Speech may be pursuant to an employee's official job duties “even though it is not required by, or included in, the employee's job description, or in response to a request by the employer.” Lyons v. Vaught, 875 F.3d 1168, 1174 (8th Cir. 2017) (citation omitted). “Under Garcetti, ‘a public employee speaks without First Amendment protection when [s]he reports conduct that interferes with [her] job responsibilities, even if the report is made outside [her] chain of command.” Id. at 1175 (citing Winder v. Erste, 566 F.3d 209, 215 (D.C. Cir. 2009)). These restrictions “simply reflect[ ] the exercise of employer control over what the employer itself has commissioned or created.” Garcetti, 547 U.S. at 422.
Courts should not engage in “judicial oversight of communications between and among government employees and their superiors in the course of official business.” Id. “Employers have heightened interests in controlling speech made by an employee in his or her professional capacity, ” because “[o]fficial communications have official consequences[.]” Id. The proper judicial inquiry is a “practical one, ” not controlled or limited by “[f]ormal job descriptions.” Garcetti, 547 U.S. at 424.

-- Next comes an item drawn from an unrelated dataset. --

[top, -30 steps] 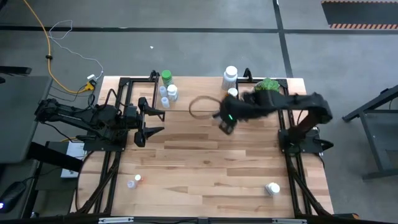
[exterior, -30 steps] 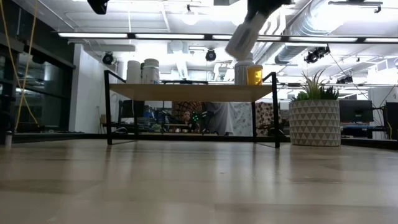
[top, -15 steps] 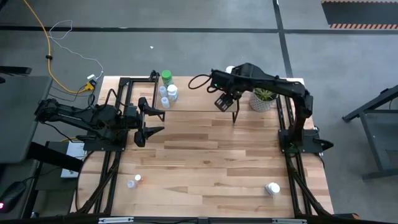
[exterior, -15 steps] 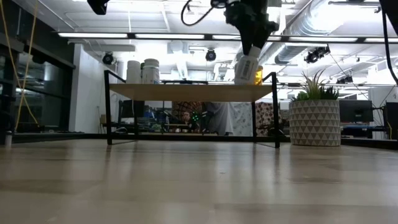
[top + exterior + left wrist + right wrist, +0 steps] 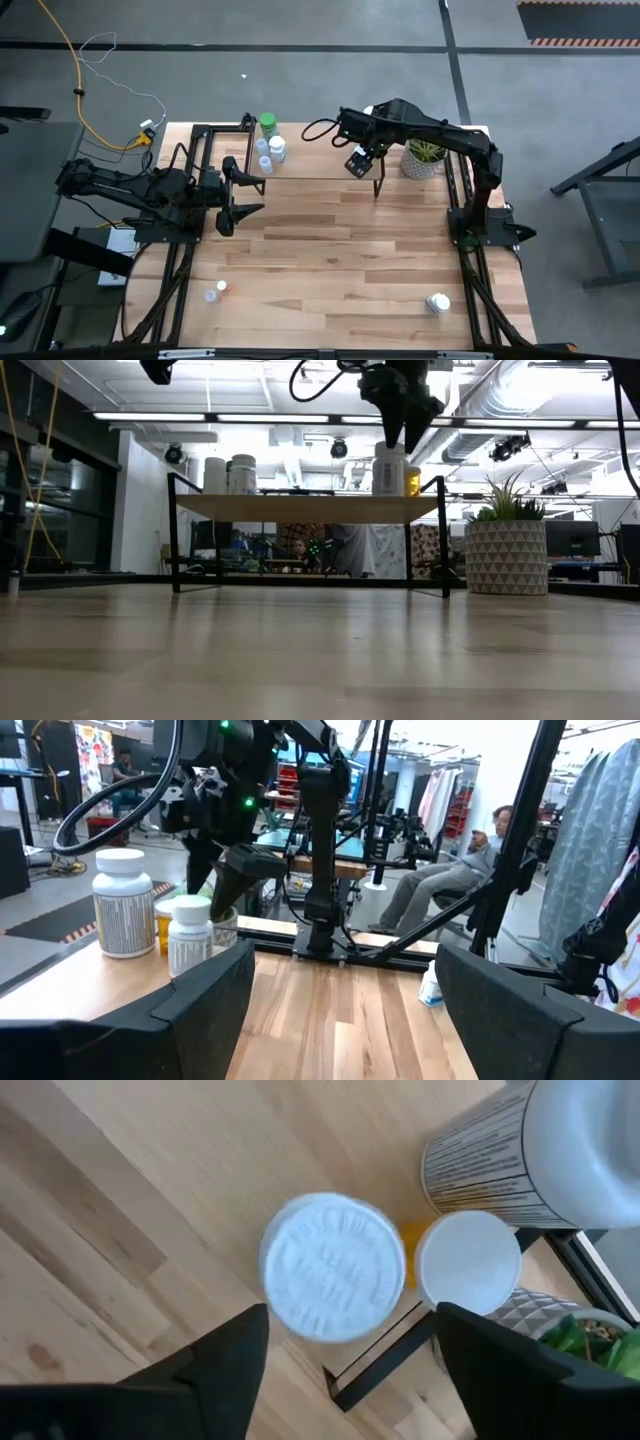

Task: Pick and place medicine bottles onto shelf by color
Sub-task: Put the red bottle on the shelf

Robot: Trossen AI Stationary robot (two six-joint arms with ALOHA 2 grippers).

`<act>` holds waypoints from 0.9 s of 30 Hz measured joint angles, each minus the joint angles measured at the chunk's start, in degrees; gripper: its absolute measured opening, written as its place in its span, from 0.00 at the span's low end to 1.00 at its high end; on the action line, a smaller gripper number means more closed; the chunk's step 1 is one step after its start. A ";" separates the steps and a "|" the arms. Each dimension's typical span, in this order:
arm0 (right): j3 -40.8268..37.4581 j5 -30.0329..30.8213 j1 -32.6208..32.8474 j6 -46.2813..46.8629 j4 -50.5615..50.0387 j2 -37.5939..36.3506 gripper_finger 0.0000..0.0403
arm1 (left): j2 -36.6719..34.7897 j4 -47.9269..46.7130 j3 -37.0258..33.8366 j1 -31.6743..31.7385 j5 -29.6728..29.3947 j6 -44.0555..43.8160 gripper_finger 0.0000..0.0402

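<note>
My right gripper (image 5: 362, 160) hangs open over the right end of the shelf (image 5: 310, 165), fingers pointing down. Just below it a white-capped bottle (image 5: 333, 1280) stands upright on the board (image 5: 390, 468). The fingers stand apart on either side of its cap and touch nothing. Beside it stand a yellow bottle (image 5: 413, 480) with a white cap (image 5: 467, 1270) and a large white bottle (image 5: 122, 900). Several bottles, one green-capped (image 5: 268, 123), stand on the shelf's left end. My left gripper (image 5: 258, 193) waits open at the table's left.
A potted plant (image 5: 425, 155) stands right of the shelf, close to my right arm. An orange-capped bottle (image 5: 216, 292) lies near the table's near left corner and a white one (image 5: 438, 302) near the near right. A person (image 5: 455, 885) sits beyond the table.
My right gripper carried the white-capped bottle toward the far edge, over the shelf's right end, and lowered it there. The bottle hung tilted in the gripper. It now stands upright on the board, let go, with the gripper just above it.
</note>
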 joint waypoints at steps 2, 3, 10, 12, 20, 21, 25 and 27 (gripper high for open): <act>0.00 0.01 0.00 -0.49 0.43 0.00 0.71 | 0.00 -0.01 0.00 0.00 0.00 0.00 0.75; 0.00 0.00 0.00 -1.00 0.99 0.00 0.71 | 0.00 -0.01 0.00 -0.02 0.00 0.00 0.75; 0.00 0.02 2.24 -5.27 -0.71 -0.98 0.72 | -0.02 -1.86 0.02 0.00 0.12 -1.32 0.75; -0.09 0.16 4.44 -5.38 -1.14 -2.03 0.72 | -0.13 -4.40 0.02 0.00 0.79 -2.57 0.75; -20.29 4.13 19.67 1.78 7.61 -15.92 0.72 | -0.11 -12.86 0.02 -0.36 7.77 -6.05 0.75; -24.51 4.15 21.94 4.14 10.75 -18.55 0.72 | -0.11 -13.26 0.02 -0.82 7.97 -6.50 0.75; -39.30 6.40 30.67 14.46 24.73 -27.37 0.72 | 0.95 -19.41 1.43 -3.50 5.45 -12.32 0.75; -44.52 8.19 34.14 17.45 30.20 -30.22 0.72 | 3.00 -26.79 3.74 -5.60 3.87 -16.68 0.74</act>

Count I alleges that Johnson was terminated for speech related to “the improper payment of the City Court Clerk, ” and “violations of Missouri Sunshine Law.” Doc. 26 ¶ 26. The Complaint further specifies that Johnson's “refusal to alter public meeting minutes to delete . . . comments, complaints and concerns was a motivating factor in the Defendants' decision to fire her.” Id. ¶ 27. The “crux of [her] § 1983 claim is that she was fired for placing in the proposed July open meeting minutes the Wage Law violation discussion regarding Tracy Fisher, for placing the DeGrant complaints in the August 2018 Board proposed minutes, and the fact she consulted outside authorities as to the correct way to prepare those proposed minutes after an alderman requested changes.” Doc. 95 (Johnson's Opposition) at 10.
Johnson thus imputes her firing to one or more of four communications: (1) her relation to the Board that Court Clerk Tracy Fisher was being underpaid; (2) her inclusion of the DeGrant complaint in the proposed August 21st Board meeting minutes; (3) her opposition to requests to alter the July 31st and August 21st minutes; and (4) her communications with the Missouri Finance Officers Association and Missouri Municipal League about making such changes. The Court will address each in turn.

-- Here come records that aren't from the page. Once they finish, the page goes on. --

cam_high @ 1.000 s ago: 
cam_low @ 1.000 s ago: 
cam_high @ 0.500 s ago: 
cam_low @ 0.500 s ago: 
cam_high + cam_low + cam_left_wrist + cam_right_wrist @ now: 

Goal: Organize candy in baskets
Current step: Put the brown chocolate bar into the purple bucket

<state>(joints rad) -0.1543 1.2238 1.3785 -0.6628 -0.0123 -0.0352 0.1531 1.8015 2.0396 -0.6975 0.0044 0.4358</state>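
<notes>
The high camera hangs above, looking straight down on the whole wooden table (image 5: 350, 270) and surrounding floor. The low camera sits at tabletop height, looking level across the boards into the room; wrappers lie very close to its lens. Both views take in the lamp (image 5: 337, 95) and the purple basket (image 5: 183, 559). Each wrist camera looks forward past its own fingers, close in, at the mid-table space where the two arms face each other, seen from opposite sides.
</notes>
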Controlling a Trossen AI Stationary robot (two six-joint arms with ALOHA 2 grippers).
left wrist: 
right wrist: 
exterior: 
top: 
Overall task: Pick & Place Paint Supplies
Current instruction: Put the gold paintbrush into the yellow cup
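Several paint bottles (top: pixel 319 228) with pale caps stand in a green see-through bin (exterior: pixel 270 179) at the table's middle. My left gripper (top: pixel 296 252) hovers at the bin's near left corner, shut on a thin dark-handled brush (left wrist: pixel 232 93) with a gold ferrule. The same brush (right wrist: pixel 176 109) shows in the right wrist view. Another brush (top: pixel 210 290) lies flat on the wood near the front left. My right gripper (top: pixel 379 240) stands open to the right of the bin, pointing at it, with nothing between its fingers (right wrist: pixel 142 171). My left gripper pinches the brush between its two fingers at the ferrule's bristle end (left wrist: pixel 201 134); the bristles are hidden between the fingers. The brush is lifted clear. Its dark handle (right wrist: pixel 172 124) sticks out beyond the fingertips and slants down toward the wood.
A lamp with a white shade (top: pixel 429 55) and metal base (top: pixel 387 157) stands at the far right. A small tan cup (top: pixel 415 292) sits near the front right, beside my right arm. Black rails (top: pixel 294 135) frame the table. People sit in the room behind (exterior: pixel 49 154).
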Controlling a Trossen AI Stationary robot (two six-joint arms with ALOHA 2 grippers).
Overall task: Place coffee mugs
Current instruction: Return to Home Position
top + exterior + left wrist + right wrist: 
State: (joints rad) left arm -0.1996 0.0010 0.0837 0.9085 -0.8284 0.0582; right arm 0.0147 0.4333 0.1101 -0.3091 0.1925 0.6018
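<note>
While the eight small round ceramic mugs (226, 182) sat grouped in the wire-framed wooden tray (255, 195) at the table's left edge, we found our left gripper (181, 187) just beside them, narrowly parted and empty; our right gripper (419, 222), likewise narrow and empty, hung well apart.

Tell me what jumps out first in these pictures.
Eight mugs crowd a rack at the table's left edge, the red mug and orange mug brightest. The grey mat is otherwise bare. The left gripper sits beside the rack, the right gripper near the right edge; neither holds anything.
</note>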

(1) Reporting Fisher's Undercompensation
Johnson alleges that she was terminated because she reported Tracy Fisher's underpayment to the Board. In response to Defendants' Motion to Dismiss, the Court held that Johnson did “not successfully claim First Amendment protection for that speech under Garcetti, ” because she failed to allege that reporting Ms. Fisher's underpayment fell outside her duties as a City employee. Doc. 66 at 9-10. Discovery has yielded no evidence that reporting Ms. Fisher's underpayment did fall outside Johnson's duties. Therefore, Johnson's claim fails again here.
Johnson's Complaint alleged that she reported Fisher's underpayment to the Board in a closed meeting. Doc. 26 ¶ 14 (“on or about, July 31, 2018, the City Board . . . went into closed session and conducted official business . . .”); id. ¶ 15 (alleging that the discussion occurred during the “unnoticed ‘closed' meeting of July 31 . . .”). Johnson claims in her Opposition, however, that the meeting was public. See Doc. 95 at 3, 4, 7, 8 (referring to “public complaints” at “open meeting[s]”). Whether Johnson expressed her views about Fisher's compensation publicly or privately is not dispositive of whether it qualifies as the speech of a private citizen or an employee. Garcetti, 547 U.S. at 420. What matters is whether Johnson's speech about Ms. Fisher's wages was pursuant to her official duties. Id. Johnson's duties included general accounting, payroll, and processing timesheets for City employees. Doc. 102 ¶ 8. Discussing a City employee's compensation with the Board was thus “part-and-parcel of [her] concerns about [her] ability to properly execute [her] duties, ” Groenewold, 888 F.3d at 371, and “part of what [she] was employed to do, ” Garcetti, 547 U.S. at 421. Thus, nothing in Johnson's Opposition undermines the Court's earlier assessment that her speech about Ms. Fisher's wages was pursuant to her official duties and therefore not protected by the First Amendment.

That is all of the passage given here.